Tuesday, June 19, 2012

One week down! How many more?!?!

 Well we survived our first week in a Spica cast. It's not always easy and I've gone  through a million emotions, sometimes in the same minute. We have quickly adapted to carrying Ava in her cast and how to move her around to make her comfortable. She's not always agreeable but she wasn't always agreeable before the cast, so not much has changed. We have an infant again except this one talks and makes lots of demands. She has quickly earned the name "Miss Demandy Pants" from me. I can handle getting the things she would like but the whining and crying to get what she wants has to go. We've always reinforced manners and to ask for things properly with both our kids, having a cast on is no excuse for rudeness. I don't want to have a spoiled bratty four year old once the cast is off. For the most part she is happy during the day but at night the cranky girl sets in. I feel so bad for her when she cries her legs hurt and there's nothing to do for her. The first couple nights home she was waking up hourly and would only let me comfort her. I was exhausted but had no choice but to keep going. Finally, last night she slept almost 7 hours. I was not fond of the 6:20am wake up call but at least I actually slept a few hours straight.

Craft time!
I've always enjoyed doing crafts, baking, planting and playing games with both my kids but I've also been blessed with two kids that also enjoy playing independently. Both Jack and Ava like there alone time just like me. My days have become exhausting! I can barely leave Ava for a minute. Trying to keep a very active kid busy is a daunting task! There are no more minutes to myself, I can barely pee before she's beckoning me again. She changes the activity she would like to do sometimes within minutes and which usually entails a position change. It's very hard not to get aggravated with her but I'm trying to remember how frustrated she must be. The last few days have been perfect weather to get Ava out.

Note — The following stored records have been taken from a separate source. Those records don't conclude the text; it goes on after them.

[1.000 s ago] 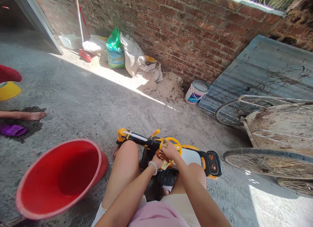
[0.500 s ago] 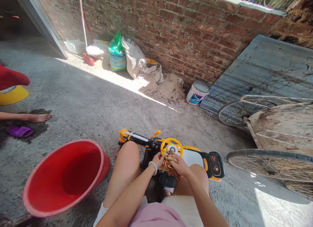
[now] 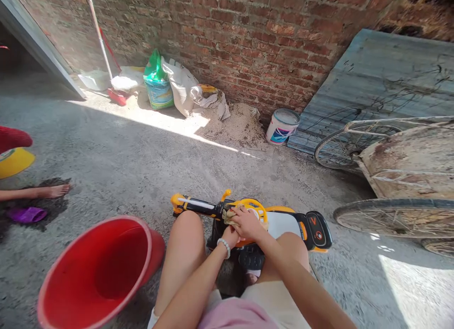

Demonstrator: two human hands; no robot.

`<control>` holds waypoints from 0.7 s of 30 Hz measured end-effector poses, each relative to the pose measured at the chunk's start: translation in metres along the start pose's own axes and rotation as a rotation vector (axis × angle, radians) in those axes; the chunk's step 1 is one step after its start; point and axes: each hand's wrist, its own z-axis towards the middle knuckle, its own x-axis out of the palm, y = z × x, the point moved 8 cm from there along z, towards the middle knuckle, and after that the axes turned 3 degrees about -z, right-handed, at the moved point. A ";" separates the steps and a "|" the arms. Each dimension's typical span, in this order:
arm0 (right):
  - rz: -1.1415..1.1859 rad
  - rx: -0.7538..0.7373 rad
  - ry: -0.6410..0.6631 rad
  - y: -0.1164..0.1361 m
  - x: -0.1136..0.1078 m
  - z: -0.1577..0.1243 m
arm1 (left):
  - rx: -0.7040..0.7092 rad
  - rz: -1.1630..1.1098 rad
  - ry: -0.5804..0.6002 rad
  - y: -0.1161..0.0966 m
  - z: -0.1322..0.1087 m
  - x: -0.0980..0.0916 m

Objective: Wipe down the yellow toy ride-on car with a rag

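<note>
A ride-on toy car [image 3: 283,224] in yellow, black and white stands crosswise in front of my knees. My right hand [image 3: 247,221] presses a crumpled, tan patterned cloth [image 3: 230,214] onto the toy, just left of its yellow steering wheel [image 3: 262,210]. Right below it is my left hand [image 3: 231,236], with a beaded bracelet at the wrist. Its fingers are curled and partly covered by the right hand, so what they grip is hidden. Most of the cloth lies under my right fingers.
A large red tub [image 3: 95,272] stands at my left. Beyond it are a person's bare foot [image 3: 58,191] and a purple slipper [image 3: 27,214]. Sacks [image 3: 180,85] and a paint bucket [image 3: 283,126] line the brick wall. A wheeled cart [image 3: 418,168] is at right.
The cloth, bunched in both hands before the steering wheel, is now left of it against the toy. My right hand has moved left over my left hand. The view has shifted slightly.
</note>
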 end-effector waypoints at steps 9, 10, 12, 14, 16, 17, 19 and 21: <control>-0.065 0.337 -0.028 -0.051 -0.021 0.047 | -0.090 0.166 -0.065 0.007 0.001 -0.010; -0.042 0.458 -0.040 -0.071 -0.025 0.044 | -0.085 0.158 -0.059 0.007 0.001 -0.009; 0.011 0.662 -0.040 -0.104 -0.029 0.033 | -0.081 0.147 -0.055 0.006 0.001 -0.009; 0.045 0.728 -0.048 -0.114 -0.030 0.024 | -0.088 0.141 -0.066 0.004 0.000 -0.009; 0.042 0.664 -0.079 -0.099 -0.030 0.022 | -0.093 0.119 -0.059 0.002 -0.001 -0.009; 0.036 0.611 -0.089 -0.085 -0.028 0.023 | -0.090 0.097 -0.051 0.001 -0.001 -0.009; 0.046 0.484 -0.076 -0.052 -0.019 0.024 | -0.082 0.024 -0.039 -0.001 -0.003 -0.009; 0.088 0.387 -0.046 -0.023 -0.007 0.020 | -0.077 -0.095 -0.021 -0.003 -0.005 -0.010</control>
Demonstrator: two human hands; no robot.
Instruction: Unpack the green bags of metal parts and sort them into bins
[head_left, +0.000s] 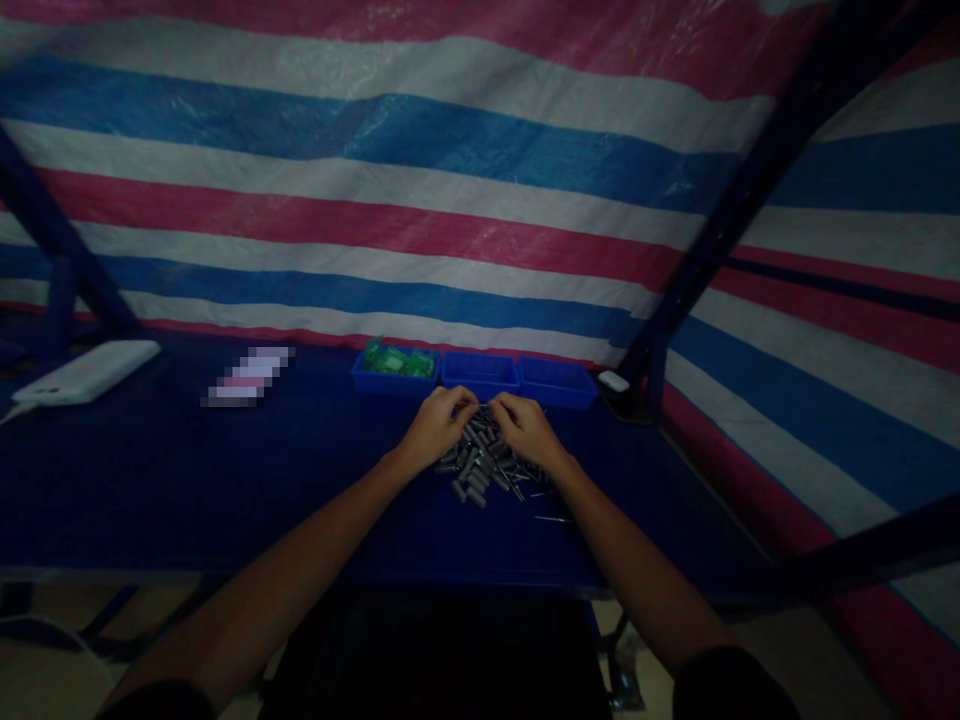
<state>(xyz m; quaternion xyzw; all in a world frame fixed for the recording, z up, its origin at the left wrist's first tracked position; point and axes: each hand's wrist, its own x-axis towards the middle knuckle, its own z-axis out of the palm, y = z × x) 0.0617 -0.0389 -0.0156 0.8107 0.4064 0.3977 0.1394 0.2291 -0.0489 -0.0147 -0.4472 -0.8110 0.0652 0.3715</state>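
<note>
My left hand [439, 428] and my right hand [525, 432] meet over the far side of a pile, fingertips pinched close together. Between them shows a thin, light-coloured rod [482, 405], with the fingers of both hands closed on its ends. Whether it carries another part is too small to tell. Below the hands, the pile of short grey cylinders [472, 470] lies on the blue table [300, 490], mixed with thin metal rods [516, 488]. My right hand and forearm hide part of the pile's right side. One loose rod [553, 519] lies near my right forearm.
Behind my hands stand a blue bin [396, 383] holding green plastic material [397, 360], a middle blue bin [480, 374] and a right bin [559, 384]. A white case [613, 381], white power bank [86, 372] and pixelated item [247, 378] lie around. Striped sheeting [375, 210] hangs behind.
</note>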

We have been going for walks to get some fresh air and Ava really enjoys riding in her jogging stroller. Unfortunately it looks like we're headed for steamy temperature so we'll be spending all our time in the air condition to keep her comfortable. Luckily Ava is able to use the toilet to go potty opposed to a bed pan. My hope this will help with a less stinky cast at the end of these 5 weeks. Jack and I have this down to a science... Ava yells "I need to go potty!!" I pick her up and pull her diaper off while Jack opens the bathroom door, turns on the light and makes sure the toilet seat is down. Then I run Ava into the bathroom and hold her on the toilet. It's actually quite comical.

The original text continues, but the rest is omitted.